Locally, food-based Kickstarter drives have seemed to be hit-or-miss.

The Oyster River Farm in Warren recently made its $10,000 goal, allowing it to start a weekly, horse-drawn delivery service from March to August in Rockland. Last year, Food Coma TV of Portland raised more than $7,000 to produce a series of short films on the Maine’s food culture in the suburbs just outside the limits of its largest city. Meanwhile, Open Water Theater Arts of South Portland last year successfully launched Of Farms & Fables, a cross-pollination of actors and farmers, with $5,540 raised on Kickstarter.

But The Long Barn, an educational initiative at Scarborough Land Trust’s Broadturn Farm property, failed in August to raise $4,000 to pay for a cob oven used for various cooking classes.

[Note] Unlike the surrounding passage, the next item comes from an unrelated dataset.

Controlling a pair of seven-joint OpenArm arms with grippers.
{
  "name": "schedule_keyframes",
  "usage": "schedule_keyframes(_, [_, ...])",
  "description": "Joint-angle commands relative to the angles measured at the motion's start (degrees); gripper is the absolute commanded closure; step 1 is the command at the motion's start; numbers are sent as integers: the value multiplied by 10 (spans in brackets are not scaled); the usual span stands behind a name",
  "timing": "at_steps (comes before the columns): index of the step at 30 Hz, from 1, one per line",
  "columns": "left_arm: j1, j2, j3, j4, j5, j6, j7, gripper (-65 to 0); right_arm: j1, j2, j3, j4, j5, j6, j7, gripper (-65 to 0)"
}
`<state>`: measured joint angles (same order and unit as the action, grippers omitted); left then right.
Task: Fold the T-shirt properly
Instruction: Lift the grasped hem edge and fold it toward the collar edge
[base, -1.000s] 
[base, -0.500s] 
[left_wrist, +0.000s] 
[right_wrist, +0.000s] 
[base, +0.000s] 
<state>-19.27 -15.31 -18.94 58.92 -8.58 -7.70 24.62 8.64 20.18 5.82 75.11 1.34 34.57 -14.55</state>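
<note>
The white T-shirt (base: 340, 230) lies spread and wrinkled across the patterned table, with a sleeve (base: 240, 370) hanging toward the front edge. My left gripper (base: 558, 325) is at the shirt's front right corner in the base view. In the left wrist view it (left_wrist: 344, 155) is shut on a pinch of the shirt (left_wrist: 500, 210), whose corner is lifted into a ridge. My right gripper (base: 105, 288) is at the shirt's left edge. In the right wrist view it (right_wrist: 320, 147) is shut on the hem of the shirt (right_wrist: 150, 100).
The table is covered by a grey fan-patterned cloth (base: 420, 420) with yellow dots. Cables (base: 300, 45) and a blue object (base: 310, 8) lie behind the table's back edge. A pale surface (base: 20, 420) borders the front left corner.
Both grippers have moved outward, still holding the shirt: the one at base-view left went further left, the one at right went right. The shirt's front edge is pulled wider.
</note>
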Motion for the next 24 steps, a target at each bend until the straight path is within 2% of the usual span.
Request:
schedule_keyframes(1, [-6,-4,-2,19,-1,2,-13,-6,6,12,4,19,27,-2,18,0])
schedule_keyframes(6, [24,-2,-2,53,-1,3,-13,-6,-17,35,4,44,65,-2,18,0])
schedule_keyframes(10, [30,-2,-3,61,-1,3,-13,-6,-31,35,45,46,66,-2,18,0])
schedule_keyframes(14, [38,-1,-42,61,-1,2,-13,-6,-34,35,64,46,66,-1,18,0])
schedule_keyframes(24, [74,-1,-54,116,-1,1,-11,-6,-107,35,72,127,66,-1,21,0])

However, Long Barn director Beatrice Perron Dahlen says there were gains to be had even in the failed fundraising attempt.

“We learned a lot from this one attempt,” she said. “Kickstarter is a pretty neat tool if you can figure out how to utilize it to its best advantage. Even though our first attempt failed, we found use of the site was still a great tool for building our community.”

Perron Dahlen pointed out that most of Long Barn’s pledges came from locals, and many made good on those promised donations by visiting the site in person after the Kickstarter drive ended Aug. 31.

“Kickstarter is all about getting the word out and I think we were more successful at that toward the end,” she said. “It can be very successful, you’ve just got to make it a  compelling story.”

Caitlin Jordan feels her family’s struggle to stay true to their roots and continue working the land, given their descent from the founders of Cape Elizabeth, certainly holds that promise.

If the Kickstarter funds do not materialize, Jordan says she’ll apply for a USDA grant.
“Beyond that, the only backup plan is to piecemeal it together over the next couple of years,” she said. “We won’t be able to have a kitchen, we won’t be able to expand that way. The focus will be to just find a way to make the repairs necessary to keep the roof from falling in.”

And, if that’s as good as it gets, that’s not so bad, she said.

“I have my degree, I could go get a job, but I really don’t want to,” she said. “I love this way if life. I love farming. And I’d like to see my kids raised on a farm someday, like I was.”